**Description of the task:**
Restate, word for word and with nothing added, the lines from the one containing "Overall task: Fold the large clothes" through the last line of the material below.
::::::::::
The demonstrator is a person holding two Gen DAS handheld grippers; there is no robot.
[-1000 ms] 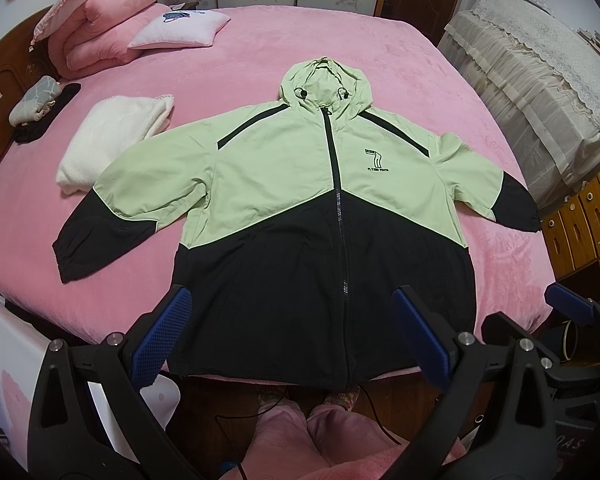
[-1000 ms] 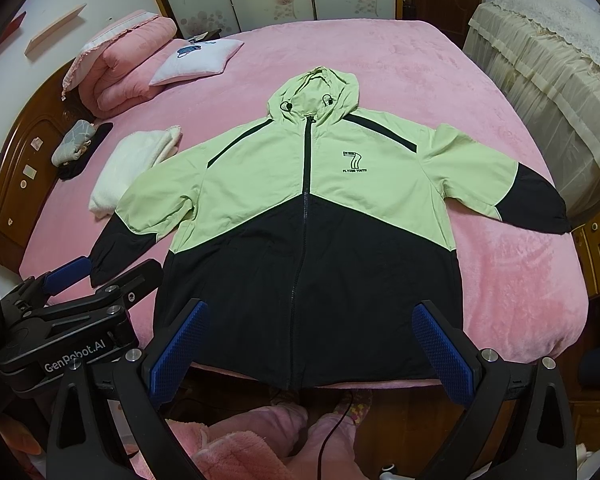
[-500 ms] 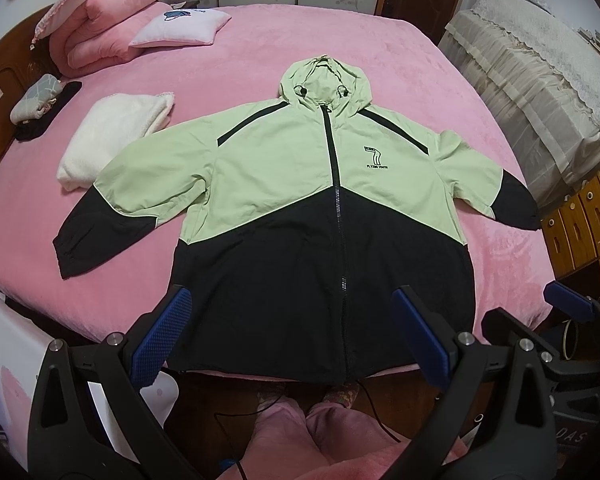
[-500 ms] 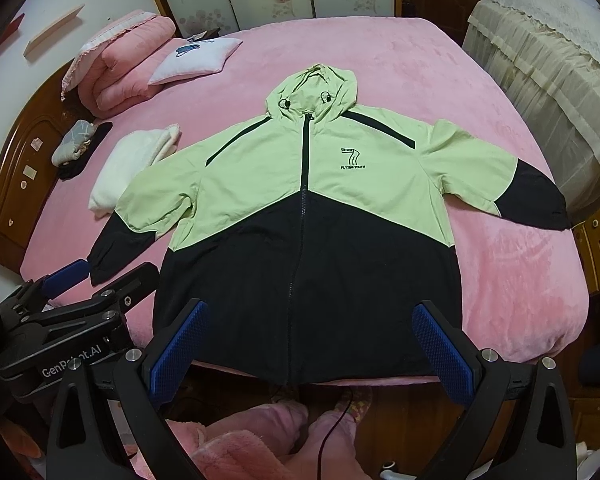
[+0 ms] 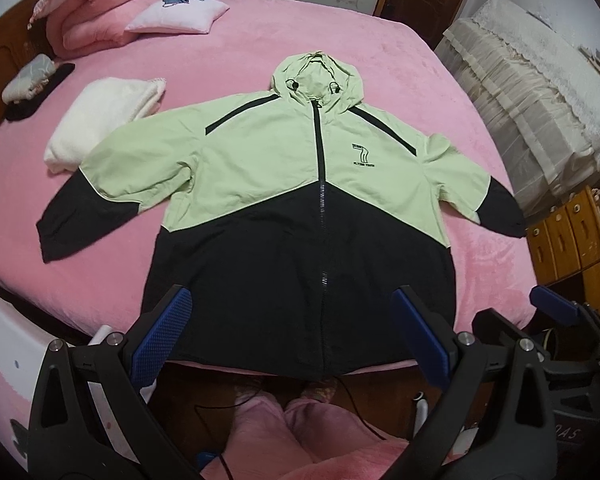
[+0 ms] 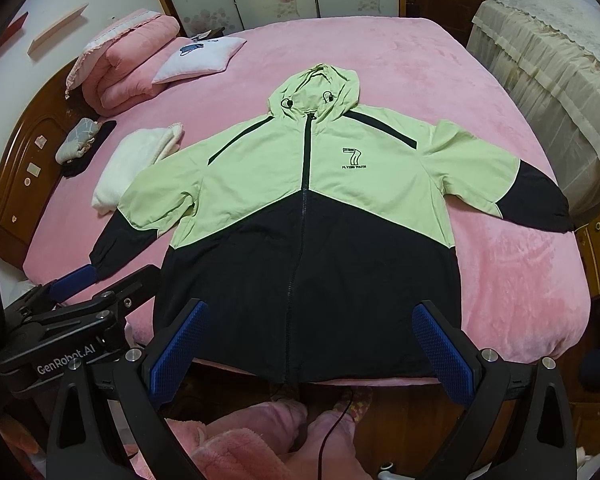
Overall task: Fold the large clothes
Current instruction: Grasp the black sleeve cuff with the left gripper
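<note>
Jacket (image 5: 300, 208) lies flat, zipped, sleeves out on bed (image 5: 380, 52); no fold yet, all left to do. We hold left gripper (image 5: 296, 332) & right gripper (image 6: 312, 340) wide open, empty, above hem.

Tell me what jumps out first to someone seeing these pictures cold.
The green-and-black hooded jacket dominates: spread flat, zipped, sleeves out, across the near half of the pink bed. Both the left gripper and right gripper hover open over its black hem. A folded white blanket lies beside its left sleeve.
</note>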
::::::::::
**Written response:**
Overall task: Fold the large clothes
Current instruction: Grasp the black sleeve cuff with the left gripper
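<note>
Jacket (image 5: 300, 208) lies flat, zipped, sleeves out on bed (image 5: 380, 52); no fold yet, all left to do. We hold left gripper (image 5: 296, 332) & right gripper (image 6: 312, 340) wide open, empty, above hem.

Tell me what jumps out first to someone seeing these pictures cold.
The green-and-black hooded jacket dominates: spread flat, zipped, sleeves out, across the near half of the pink bed. Both the left gripper and right gripper hover open over its black hem. A folded white blanket lies beside its left sleeve.
</note>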

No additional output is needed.